This latest work from Japanese-born anthropologist Takie Sugiyama Lebra is the first ethnographic study of the modern Japanese aristocracy. Established as a class at the beginning of the Meiji period, the kazoku ranked directly below the emperor and his family. Officially dissolved in 1947, this group of social elites is still generally perceived as nobility. Lebra gained entry into this tightly knit circle and conducted more than one hundred interviews with its members. She has woven together a reconstructive ethnography from their life histories to create an intimate portrait of a remote and archaic world.As Lebra explores the culture of the kazoku , she places each subject in its historical context. She analyzes the evolution of status boundaries and the indispensable role played by outsiders.But this book is not simply about the elite. It is also about commoners and how each stratum mirrors the other. Revealing previously unobserved complexities in Japanese society, it also sheds light on the universal problem of social stratification.

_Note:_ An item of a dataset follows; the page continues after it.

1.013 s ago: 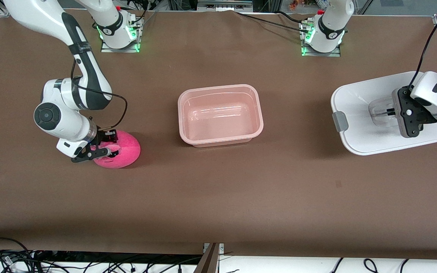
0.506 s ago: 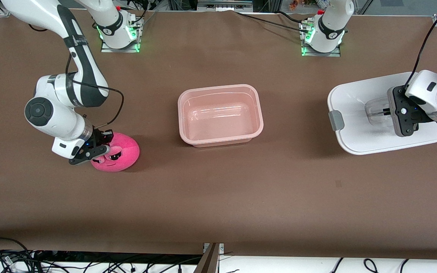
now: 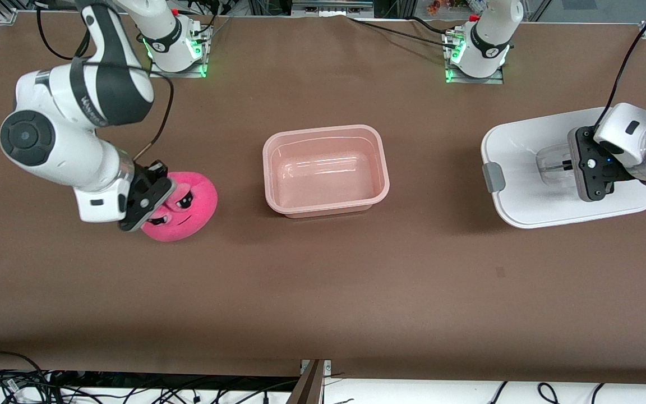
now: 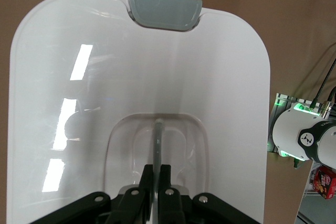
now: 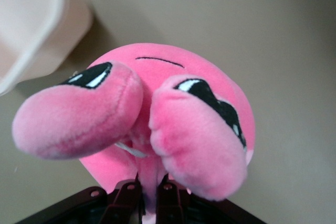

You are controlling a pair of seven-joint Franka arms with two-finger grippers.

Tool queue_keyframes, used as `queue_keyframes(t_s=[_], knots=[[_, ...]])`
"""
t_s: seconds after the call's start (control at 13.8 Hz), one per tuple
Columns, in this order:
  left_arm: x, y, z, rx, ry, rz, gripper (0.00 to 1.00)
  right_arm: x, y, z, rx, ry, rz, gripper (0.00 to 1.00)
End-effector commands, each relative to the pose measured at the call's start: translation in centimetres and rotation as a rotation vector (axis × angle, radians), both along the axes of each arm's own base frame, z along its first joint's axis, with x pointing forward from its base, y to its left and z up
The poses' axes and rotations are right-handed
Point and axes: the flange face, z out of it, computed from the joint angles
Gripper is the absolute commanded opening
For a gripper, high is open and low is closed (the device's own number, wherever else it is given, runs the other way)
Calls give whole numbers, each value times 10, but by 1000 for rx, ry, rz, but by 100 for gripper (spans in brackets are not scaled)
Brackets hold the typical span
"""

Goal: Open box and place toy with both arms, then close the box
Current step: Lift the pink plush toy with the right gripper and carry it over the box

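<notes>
The open pale pink box [image 3: 326,171] sits mid-table with nothing in it. Its white lid [image 3: 525,163] with a grey clip [image 3: 493,177] is at the left arm's end of the table. My left gripper [image 3: 567,165] is shut on the lid's clear handle bar [image 4: 158,142]; the lid [image 4: 142,72] fills the left wrist view. My right gripper [image 3: 152,202] is shut on the hot-pink plush toy [image 3: 188,207], pinching its plush [image 5: 152,179] between the fingers and holding it above the table, at the right arm's end. The toy's face [image 5: 157,103] and the box's edge [image 5: 31,35] show in the right wrist view.
The brown table [image 3: 323,292] is bare around the box. The arm bases [image 3: 174,45] [image 3: 480,53] stand at the farthest edge from the front camera. Cables [image 3: 48,387] lie below the nearest edge.
My right gripper has risen with the toy, lifting it off the table and tipping its face up. My left gripper has shifted the lid slightly toward the box.
</notes>
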Motion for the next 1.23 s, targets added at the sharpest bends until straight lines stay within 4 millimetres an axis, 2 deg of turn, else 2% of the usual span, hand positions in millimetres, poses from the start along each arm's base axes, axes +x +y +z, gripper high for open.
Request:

I am not a fan of the Japanese aristocracy, but reading about them from an ethnological perspective was fascinating. Dr. Lebra is the perfect guide as an insider outsider, and she presents her informants with just the right degree of academic detachment. She is also forthright about all the apparent contradictions and how they are rationalized or even self-reinforcing. I am glad I read this book, and feel like I have deepened my understanding of Japanese society as a whole.

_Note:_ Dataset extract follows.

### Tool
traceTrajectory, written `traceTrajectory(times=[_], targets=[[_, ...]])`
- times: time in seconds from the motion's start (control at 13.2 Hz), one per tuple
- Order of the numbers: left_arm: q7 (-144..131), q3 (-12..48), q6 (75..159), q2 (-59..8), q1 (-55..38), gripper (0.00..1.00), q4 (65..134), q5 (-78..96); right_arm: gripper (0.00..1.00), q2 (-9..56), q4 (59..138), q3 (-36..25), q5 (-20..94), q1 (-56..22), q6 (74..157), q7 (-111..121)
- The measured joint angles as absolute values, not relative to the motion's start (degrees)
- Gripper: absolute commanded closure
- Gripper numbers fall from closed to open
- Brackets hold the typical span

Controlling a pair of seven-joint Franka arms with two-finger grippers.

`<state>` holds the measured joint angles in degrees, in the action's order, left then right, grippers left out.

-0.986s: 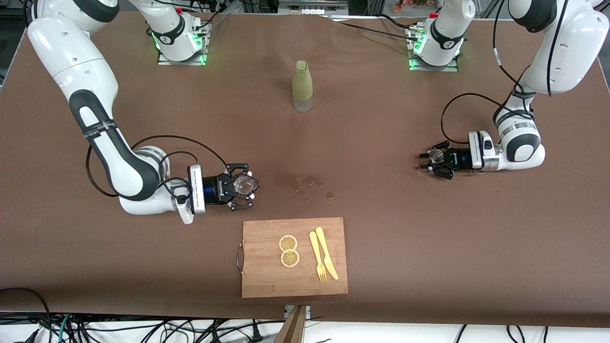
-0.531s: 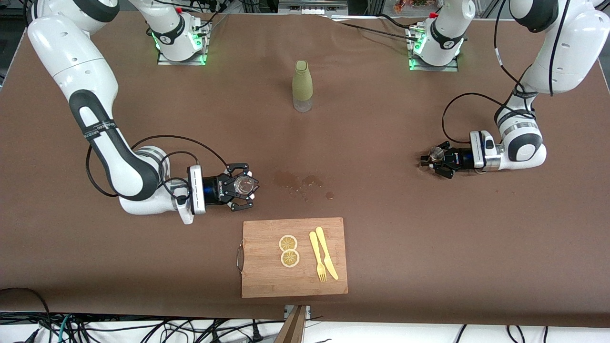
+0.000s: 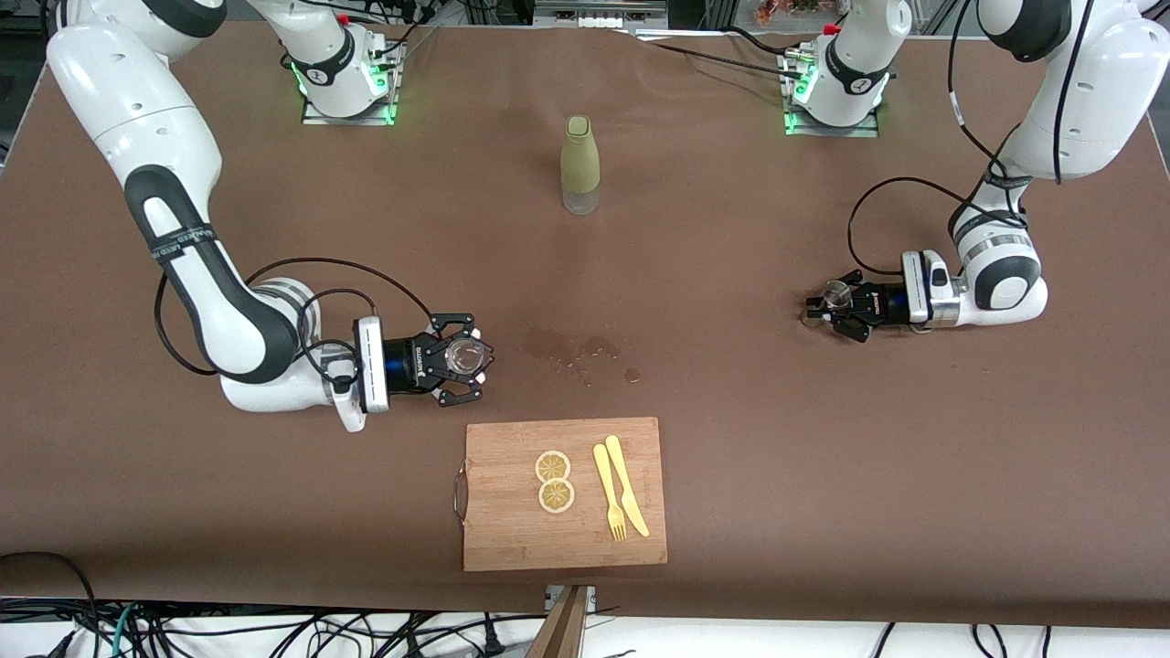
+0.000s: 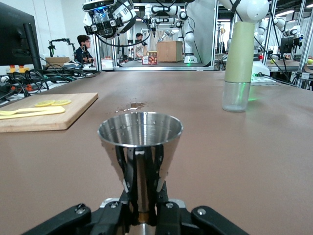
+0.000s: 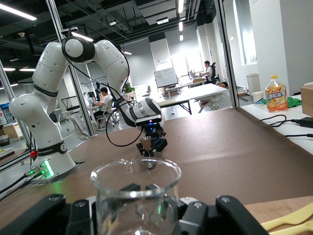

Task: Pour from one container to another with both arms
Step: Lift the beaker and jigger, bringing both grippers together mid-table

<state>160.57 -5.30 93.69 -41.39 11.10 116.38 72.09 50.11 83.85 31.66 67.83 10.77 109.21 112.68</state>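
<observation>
Both arms sit low on the brown worktop: right claw clamped round a clear glass beaker, left claw gripping a small metal cup. Green bottle stands between the bases.

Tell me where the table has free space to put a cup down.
Bare cloth lies between the bottle and the left pincer, and beside the cutting board toward the left arm's end. Crowded: wet spots between board and right pincer.
</observation>
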Motion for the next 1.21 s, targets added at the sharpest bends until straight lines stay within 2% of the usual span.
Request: traceTrajectory(times=[0.3,0.53,1.21], targets=[[158.79,-1.93,93.74,-39.36,11.02,1.0,115.66,72.52,0.94,47.98,83.89,31.87,67.8,10.3,109.34,112.09],[157.59,1.62,97.92,-38.08,9.62,1.0,115.58,77.21,0.95,47.65,84.01,31.92,67.79,8.91,111.33,112.09],[156.71,12.35,121.72,-38.87,-2.04,1.0,115.83,107.78,0.95,44.84,85.81,32.1,67.7,2.26,124.11,109.63]])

This book is a fascinating exploration of the now-extinct 'kazoku', the Japanese peerage. Lebra explores participants' views of their ancestors and the impact thereof upon their self-images and how they feel they ought to act as representatives of, in many cases, very great figures in Japanese history. A particularly interesting point for me was the institution of adoption for the continuance of a family name, something rather alien to the U.K.'s equivalent gentry and peerage families.